Zuvor wurde er von Oberbürgermeister Wolfgang Griesert im Friedenssaal empfangen. Griesert sagte in seiner Ansprache: „Als wir im Jahre 2013 Ihnen und Herrn Avi Primor den Remarque-Friedenspreis überreichten, sollte dies auch Symbolkraft haben. Denn beide, Sie und auch Herr Primor, haben bis heute unzählige Male unter Beweis gestellt, dass Sie für beides stehen: dafür, mutig, aber tolerant zu diskutieren, aber auch für den Anspruch der Menschen in Ihren Staaten auf ein menschliches und friedliches Zusammenleben. Die Stadt Osnabrück war sehr stolz, Ihnen beiden den Preis zu verleihen: Denn eine gemeinsame Ehrung für einen Palästinenser und für einen Israeli, für einen Moslem und für einen Juden, hat so viel Symbolkraft, dass die damit verbundene Friedensbotschaft weit über diesen Friedenssaal hinausgestrahlt hat[…]
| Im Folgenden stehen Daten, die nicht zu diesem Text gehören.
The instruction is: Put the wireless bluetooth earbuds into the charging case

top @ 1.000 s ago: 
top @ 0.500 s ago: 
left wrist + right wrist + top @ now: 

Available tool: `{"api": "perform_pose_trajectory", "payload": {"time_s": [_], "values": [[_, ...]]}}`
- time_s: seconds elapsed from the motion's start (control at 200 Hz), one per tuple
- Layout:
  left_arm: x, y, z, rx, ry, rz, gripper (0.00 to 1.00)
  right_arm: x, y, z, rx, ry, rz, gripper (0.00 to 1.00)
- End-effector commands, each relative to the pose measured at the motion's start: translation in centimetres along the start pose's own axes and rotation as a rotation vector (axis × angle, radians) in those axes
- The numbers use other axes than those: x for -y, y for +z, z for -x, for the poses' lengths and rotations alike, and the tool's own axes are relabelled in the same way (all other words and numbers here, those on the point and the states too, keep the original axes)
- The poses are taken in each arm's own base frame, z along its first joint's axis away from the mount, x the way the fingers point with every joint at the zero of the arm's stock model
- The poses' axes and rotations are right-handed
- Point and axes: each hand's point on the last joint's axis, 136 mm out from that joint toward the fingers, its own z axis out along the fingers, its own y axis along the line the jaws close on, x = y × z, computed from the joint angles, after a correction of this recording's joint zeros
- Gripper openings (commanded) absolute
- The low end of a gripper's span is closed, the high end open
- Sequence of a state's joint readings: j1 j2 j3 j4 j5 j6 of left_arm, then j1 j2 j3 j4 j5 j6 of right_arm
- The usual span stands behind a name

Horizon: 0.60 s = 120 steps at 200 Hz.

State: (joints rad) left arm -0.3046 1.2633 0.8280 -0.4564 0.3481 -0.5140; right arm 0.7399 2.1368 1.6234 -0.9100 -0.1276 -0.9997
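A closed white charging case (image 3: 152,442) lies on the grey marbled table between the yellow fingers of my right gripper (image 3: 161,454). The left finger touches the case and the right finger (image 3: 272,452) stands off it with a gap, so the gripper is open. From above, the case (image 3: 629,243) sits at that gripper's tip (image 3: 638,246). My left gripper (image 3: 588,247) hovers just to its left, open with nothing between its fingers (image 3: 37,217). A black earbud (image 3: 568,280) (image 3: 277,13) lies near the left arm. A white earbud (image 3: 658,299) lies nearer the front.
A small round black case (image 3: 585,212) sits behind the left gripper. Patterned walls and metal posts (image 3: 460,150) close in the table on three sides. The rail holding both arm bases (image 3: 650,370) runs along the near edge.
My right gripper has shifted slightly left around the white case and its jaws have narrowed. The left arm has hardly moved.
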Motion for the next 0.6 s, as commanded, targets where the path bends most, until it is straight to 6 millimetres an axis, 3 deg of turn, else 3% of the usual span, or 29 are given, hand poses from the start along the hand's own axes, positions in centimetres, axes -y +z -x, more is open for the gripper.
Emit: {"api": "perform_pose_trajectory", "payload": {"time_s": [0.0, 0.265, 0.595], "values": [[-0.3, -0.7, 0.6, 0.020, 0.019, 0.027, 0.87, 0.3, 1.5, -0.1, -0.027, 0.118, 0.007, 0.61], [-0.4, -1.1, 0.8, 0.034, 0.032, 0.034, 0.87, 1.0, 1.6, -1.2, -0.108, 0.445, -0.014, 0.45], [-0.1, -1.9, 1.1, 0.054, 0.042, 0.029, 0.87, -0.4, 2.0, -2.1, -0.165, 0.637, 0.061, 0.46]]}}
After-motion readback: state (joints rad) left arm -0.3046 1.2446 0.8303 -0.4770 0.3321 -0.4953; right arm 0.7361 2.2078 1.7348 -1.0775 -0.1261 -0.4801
Von Ihren Gastgebern, Herr Minister Frangi, habe ich vernommen, dass Sie die nächste Zeit in unserem Lande nutzen möchten, um zu informieren und mit sehr vielen Menschen zu diskutieren. Das wiederum scheint mir auch bitter notwendig zu sein. Denn die Welt ist seit jenem Jahr 2013, als wir Sie und Herrn Primor ausgezeichnet haben, keineswegs friedlicher geworden, besonders auch in Ihrer Heimat nicht.

Frangi antwortete: „Ich werde die Hoffnung auf Frieden zwischen Israel und Palästina nie aufgeben.“ Frangi erinnerte in seiner Rede daran, dass Arafat nach der Ermordung des israelischen Ministerpräsidenten Jitzchak Rabins im Jahre 1995 geweint habe. Er habe geweint, weil er wusste, was nun auf die Palästinenser zukommen werde.